Suudi Arabistan'ın Londra Büyükelçiliğinin sokağına Kaşıkçı tabelası
Uluslararası Af Örgütü, gazeteci Cemal Kaşıkçı’nın öldürülmesinin birinci ayında Suudi Arabistan’ın Londra Büyükelçiliğinin yer aldığı caddeye “Kaşıkçı Caddesi” yazılı tabela astı.
Uluslararası Af Örgütü'nün bugün gerçekleştirdiği eylemde, Suudi Arabistan'ın Londra Büyükelçiliğinin bulunduğu caddeye, kentin orijinal sokak tabelaları şeklinde hazırlanmış "Kaşıkçı Caddesi" yazılı tabela asıldı.

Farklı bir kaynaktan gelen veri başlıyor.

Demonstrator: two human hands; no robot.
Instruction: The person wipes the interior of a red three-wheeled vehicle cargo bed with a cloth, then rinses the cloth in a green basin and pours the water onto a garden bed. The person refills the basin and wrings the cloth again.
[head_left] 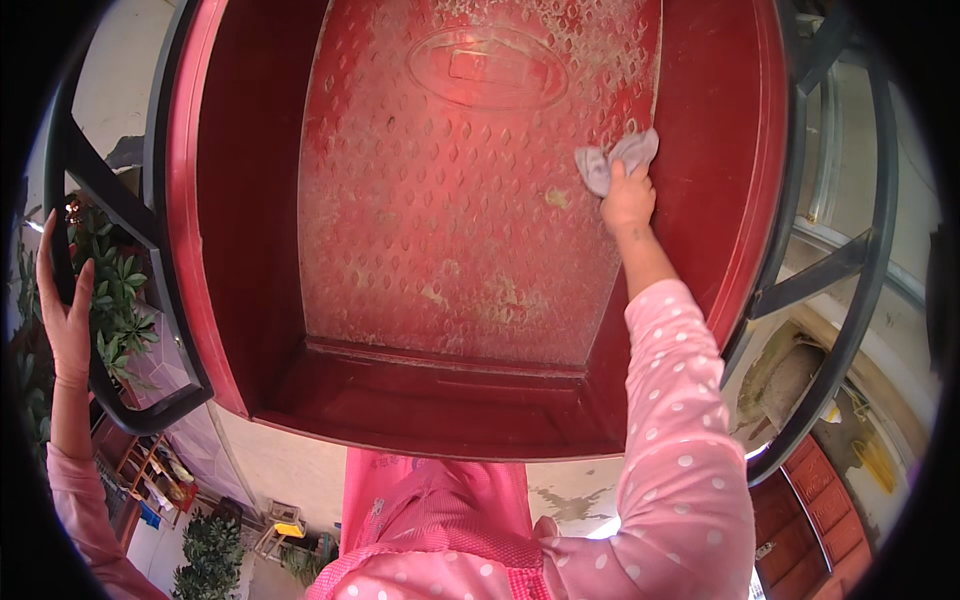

Kaşıkçı'nın öldürülmesinin birinci ayı dolayısıyla düzenlenen eylem, gazetecinin İstanbul'daki Suudi Arabistan Başkonsolosluğuna girerken güvenlik kamerasına yansıyan son görüntüleriyle aynı saatte gerçekleştirildi.
Uluslararası Af Örgütü İngiltere Direktörü Kate Allen, Kaşıkçı'nın öldürülmesinin bütün dünyayı şoke ettiğini belirterek, "Adalet yerini bulmadan bu zorbalığın gündemden düşmesine izin vermememiz hayati önem taşıyor. Kaşıkçı'nın katillerinin adalet önüne çıkarıldığını görmemiz lazım. Sadece cinayeti işleyenleri değil, emri verenleri ve bunun gerçekleşeceğini bilenleri de." diye konuştu.
İngiltere'yi Suudi Arabistan ile ilişkisini bütünüyle gözden geçirmeye çağıran Allen, "İngiltere'nin acilen yapması gereken şey Suudi Arabistan'a ve Yemen'deki askeri koalisyonun üyelerine silah satışını durdurmaktır." ifadelerini kullandı.
Kaşıkçı cinayeti
Suudi gazeteci Cemal Kaşıkçı'dan, 2 Ekim'de Suudi Arabistan'ın İstanbul Başkonsolosluğuna girdikten sonra haber alınamamıştı.
Türk yetkililerin inceleme başlatarak olayın üzerine gitmesiyle Kaşıkçı'yı öldürmek üzere Suudi Arabistan'dan konsolosluğa özel bir infaz timi geldiği, cesedin yok edilmesi için ormanlık alanda keşif yapıldığı ve binadaki delillerin karartılmaya çalışıldığı detayları ortaya çıkmıştı.
Dünya gündeminin ön sıralarına yerleşen bu gelişmeler üzerine, Suudi Arabistan yönetimi 18 gün sonra gazetecinin başkonsoloslukta öldürüldüğünü kabul etmek zorunda kaldı.
İstanbul Cumhuriyet Başsavcılığından önceki gün yapılan açıklamada, "Maktul Cemal Kaşıkçı, 2 Ekim 2018 tarihinde, evlilik işlemleri için girdiği Suudi Arabistan Krallığı İstanbul Başkonsolosluğunda, daha önceden yapılan planlama doğrultusunda, başkonsolosluk binasına girer girmez boğularak öldürülmüştür. Cesedi, yine önceden yapılan planlama doğrultusunda parçalanarak yok edilmiştir." ifadesi kullanılmıştı.